--- START ---
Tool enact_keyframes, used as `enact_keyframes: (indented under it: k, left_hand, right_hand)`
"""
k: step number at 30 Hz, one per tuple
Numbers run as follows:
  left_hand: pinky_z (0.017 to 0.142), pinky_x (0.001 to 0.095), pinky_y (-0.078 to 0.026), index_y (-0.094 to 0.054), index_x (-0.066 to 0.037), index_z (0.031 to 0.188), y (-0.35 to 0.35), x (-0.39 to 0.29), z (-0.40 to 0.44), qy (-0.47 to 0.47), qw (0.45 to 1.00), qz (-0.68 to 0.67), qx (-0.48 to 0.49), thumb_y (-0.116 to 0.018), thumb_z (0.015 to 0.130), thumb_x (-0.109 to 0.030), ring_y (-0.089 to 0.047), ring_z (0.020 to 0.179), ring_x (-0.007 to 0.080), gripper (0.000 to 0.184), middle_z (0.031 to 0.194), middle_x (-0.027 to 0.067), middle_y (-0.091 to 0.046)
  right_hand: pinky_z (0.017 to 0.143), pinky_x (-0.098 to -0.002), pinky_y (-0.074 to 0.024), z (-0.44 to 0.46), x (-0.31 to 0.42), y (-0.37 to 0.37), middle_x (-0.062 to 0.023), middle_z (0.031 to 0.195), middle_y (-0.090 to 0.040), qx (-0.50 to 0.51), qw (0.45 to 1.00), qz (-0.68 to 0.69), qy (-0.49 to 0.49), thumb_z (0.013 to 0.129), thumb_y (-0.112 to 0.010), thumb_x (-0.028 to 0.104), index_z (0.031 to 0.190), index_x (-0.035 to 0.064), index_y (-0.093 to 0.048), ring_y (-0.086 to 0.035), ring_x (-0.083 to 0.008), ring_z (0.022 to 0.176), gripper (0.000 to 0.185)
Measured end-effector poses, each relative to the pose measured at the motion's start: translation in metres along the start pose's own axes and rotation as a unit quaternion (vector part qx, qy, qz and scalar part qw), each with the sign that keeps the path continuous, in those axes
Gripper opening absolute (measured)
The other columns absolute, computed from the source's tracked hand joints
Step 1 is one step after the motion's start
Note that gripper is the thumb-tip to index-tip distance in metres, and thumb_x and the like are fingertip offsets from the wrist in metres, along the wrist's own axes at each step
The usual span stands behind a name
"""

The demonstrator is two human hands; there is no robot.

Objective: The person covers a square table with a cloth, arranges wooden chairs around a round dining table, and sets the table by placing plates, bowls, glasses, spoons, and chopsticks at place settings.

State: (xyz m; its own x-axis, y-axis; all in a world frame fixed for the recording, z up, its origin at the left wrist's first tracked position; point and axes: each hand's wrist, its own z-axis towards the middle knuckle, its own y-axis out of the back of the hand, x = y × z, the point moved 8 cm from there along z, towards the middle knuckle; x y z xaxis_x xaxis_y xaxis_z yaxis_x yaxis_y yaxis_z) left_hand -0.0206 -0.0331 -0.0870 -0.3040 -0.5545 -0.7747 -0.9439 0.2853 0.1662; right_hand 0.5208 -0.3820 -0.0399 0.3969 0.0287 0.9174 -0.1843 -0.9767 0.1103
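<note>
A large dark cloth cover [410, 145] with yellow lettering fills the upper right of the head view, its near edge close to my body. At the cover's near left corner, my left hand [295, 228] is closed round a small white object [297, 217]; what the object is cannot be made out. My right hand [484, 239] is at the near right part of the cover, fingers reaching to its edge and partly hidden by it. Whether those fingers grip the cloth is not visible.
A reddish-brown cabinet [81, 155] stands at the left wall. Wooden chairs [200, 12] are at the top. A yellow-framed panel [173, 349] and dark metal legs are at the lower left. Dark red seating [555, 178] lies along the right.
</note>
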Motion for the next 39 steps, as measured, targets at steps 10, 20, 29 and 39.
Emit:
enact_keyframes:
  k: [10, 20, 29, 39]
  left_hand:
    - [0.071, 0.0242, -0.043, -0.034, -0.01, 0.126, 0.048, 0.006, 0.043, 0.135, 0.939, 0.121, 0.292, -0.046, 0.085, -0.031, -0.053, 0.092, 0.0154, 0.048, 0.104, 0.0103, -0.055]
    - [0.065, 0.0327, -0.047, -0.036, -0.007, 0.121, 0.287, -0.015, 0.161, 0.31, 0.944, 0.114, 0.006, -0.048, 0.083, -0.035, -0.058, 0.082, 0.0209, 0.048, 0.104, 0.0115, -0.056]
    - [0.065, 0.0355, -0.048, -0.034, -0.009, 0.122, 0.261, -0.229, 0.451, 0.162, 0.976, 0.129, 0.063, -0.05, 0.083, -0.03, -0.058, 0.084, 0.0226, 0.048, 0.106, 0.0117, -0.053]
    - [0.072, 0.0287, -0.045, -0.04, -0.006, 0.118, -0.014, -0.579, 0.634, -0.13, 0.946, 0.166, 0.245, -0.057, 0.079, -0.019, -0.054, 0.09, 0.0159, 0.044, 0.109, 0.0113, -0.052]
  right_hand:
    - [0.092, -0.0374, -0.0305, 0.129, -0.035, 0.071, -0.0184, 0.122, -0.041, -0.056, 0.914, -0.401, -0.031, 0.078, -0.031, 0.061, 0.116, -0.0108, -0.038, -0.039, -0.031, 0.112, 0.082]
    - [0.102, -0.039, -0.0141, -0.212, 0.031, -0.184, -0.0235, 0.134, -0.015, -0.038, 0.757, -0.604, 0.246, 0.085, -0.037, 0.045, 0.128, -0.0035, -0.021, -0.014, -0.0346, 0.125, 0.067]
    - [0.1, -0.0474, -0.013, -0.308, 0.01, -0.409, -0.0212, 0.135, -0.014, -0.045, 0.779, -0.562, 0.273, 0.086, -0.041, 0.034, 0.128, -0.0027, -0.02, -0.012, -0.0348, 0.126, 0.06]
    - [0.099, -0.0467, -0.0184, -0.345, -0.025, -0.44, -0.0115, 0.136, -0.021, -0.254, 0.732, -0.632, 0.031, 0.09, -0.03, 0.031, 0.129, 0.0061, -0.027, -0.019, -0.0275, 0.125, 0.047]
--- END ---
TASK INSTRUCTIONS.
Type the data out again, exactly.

TASK SOLUTION.
Tool enact_keyframes, used as `enact_keyframes: (indented under it: k, left_hand, right_hand)`
"""
k: step number at 30 Hz, one per tuple
Numbers run as follows:
  left_hand: pinky_z (0.017 to 0.142), pinky_x (0.001 to 0.095), pinky_y (-0.078 to 0.026), index_y (-0.094 to 0.054), index_x (-0.066 to 0.037), index_z (0.031 to 0.188), y (-0.35 to 0.35), x (-0.39 to 0.29), z (-0.40 to 0.44), qy (-0.47 to 0.47), qw (0.45 to 1.00), qz (-0.68 to 0.67), qx (-0.48 to 0.49), thumb_y (-0.116 to 0.018), thumb_z (0.015 to 0.130), thumb_x (-0.109 to 0.030), ring_y (-0.089 to 0.047), ring_z (0.020 to 0.179), ring_x (-0.007 to 0.080), gripper (0.000 to 0.184), middle_z (0.031 to 0.194), middle_x (-0.027 to 0.067), middle_y (-0.091 to 0.046)
  right_hand: pinky_z (0.017 to 0.143), pinky_x (-0.098 to -0.002), pinky_y (-0.074 to 0.024), z (-0.44 to 0.46), x (-0.31 to 0.42), y (-0.37 to 0.37), middle_x (-0.062 to 0.023), middle_z (0.031 to 0.195), middle_y (-0.090 to 0.040), qx (-0.50 to 0.51), qw (0.45 to 1.00), qz (-0.68 to 0.69), qy (-0.49 to 0.49), thumb_z (0.013 to 0.129), thumb_y (-0.112 to 0.010), thumb_x (-0.028 to 0.104), index_z (0.031 to 0.190), index_x (-0.035 to 0.064), index_y (-0.093 to 0.048), ring_y (-0.086 to 0.035), ring_x (-0.083 to 0.008), ring_z (0.022 to 0.176), gripper (0.000 to 0.185)
Measured end-effector poses, each relative to the pose measured at the motion's start: translation in metres along the start pose's own axes and rotation as a unit quaternion (vector part qx, qy, qz and scalar part qw), each with the sign that keeps the path continuous, in those axes
Gripper opening absolute (measured)
The other columns absolute, computed from the source's tracked hand joints
Step 1 is one step after the motion's start
Note that gripper is the thumb-tip to index-tip distance in metres, and thumb_x and the like are fingertip offsets from the wrist in metres, along the wrist's own axes at each step
The usual span stands behind a name
"""

The demonstrator is two human hands; there is no robot.

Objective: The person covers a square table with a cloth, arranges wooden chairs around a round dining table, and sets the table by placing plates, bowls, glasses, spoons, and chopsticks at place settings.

State: (xyz m; its own x-axis, y-axis; all in a world frame fixed for the recording, z up, its origin at the left wrist's first tracked position; point and axes: each hand's wrist, its own z-axis towards the middle knuckle, its own y-axis out of the back of the hand, x = y × z, the point moved 8 cm from there along z, towards the middle knuckle; x y z xaxis_x xaxis_y xaxis_z yaxis_x yaxis_y yaxis_z) left_hand -0.0206 -0.0331 -0.0870 -0.3040 -0.5545 -0.7747 -0.9439 0.2853 0.1662; right_hand 0.5208 -0.3820 -0.0399 0.3969 0.0287 0.9174 -0.1843 -0.9767 0.1103
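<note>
A large dark cloth cover [410, 145] with yellow lettering fills the upper right of the head view, its near edge close to my body. At the cover's near left corner, my left hand [295, 228] is closed round a small white object [297, 217]; what the object is cannot be made out. My right hand [484, 239] is at the near right part of the cover, fingers reaching to its edge and partly hidden by it. Whether those fingers grip the cloth is not visible.
A reddish-brown cabinet [81, 155] stands at the left wall. Wooden chairs [200, 12] are at the top. A yellow-framed panel [173, 349] and dark metal legs are at the lower left. Dark red seating [555, 178] lies along the right.
</note>
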Motion for the next 39 steps, as measured, targets at steps 10, 20, 29 and 39.
Emit:
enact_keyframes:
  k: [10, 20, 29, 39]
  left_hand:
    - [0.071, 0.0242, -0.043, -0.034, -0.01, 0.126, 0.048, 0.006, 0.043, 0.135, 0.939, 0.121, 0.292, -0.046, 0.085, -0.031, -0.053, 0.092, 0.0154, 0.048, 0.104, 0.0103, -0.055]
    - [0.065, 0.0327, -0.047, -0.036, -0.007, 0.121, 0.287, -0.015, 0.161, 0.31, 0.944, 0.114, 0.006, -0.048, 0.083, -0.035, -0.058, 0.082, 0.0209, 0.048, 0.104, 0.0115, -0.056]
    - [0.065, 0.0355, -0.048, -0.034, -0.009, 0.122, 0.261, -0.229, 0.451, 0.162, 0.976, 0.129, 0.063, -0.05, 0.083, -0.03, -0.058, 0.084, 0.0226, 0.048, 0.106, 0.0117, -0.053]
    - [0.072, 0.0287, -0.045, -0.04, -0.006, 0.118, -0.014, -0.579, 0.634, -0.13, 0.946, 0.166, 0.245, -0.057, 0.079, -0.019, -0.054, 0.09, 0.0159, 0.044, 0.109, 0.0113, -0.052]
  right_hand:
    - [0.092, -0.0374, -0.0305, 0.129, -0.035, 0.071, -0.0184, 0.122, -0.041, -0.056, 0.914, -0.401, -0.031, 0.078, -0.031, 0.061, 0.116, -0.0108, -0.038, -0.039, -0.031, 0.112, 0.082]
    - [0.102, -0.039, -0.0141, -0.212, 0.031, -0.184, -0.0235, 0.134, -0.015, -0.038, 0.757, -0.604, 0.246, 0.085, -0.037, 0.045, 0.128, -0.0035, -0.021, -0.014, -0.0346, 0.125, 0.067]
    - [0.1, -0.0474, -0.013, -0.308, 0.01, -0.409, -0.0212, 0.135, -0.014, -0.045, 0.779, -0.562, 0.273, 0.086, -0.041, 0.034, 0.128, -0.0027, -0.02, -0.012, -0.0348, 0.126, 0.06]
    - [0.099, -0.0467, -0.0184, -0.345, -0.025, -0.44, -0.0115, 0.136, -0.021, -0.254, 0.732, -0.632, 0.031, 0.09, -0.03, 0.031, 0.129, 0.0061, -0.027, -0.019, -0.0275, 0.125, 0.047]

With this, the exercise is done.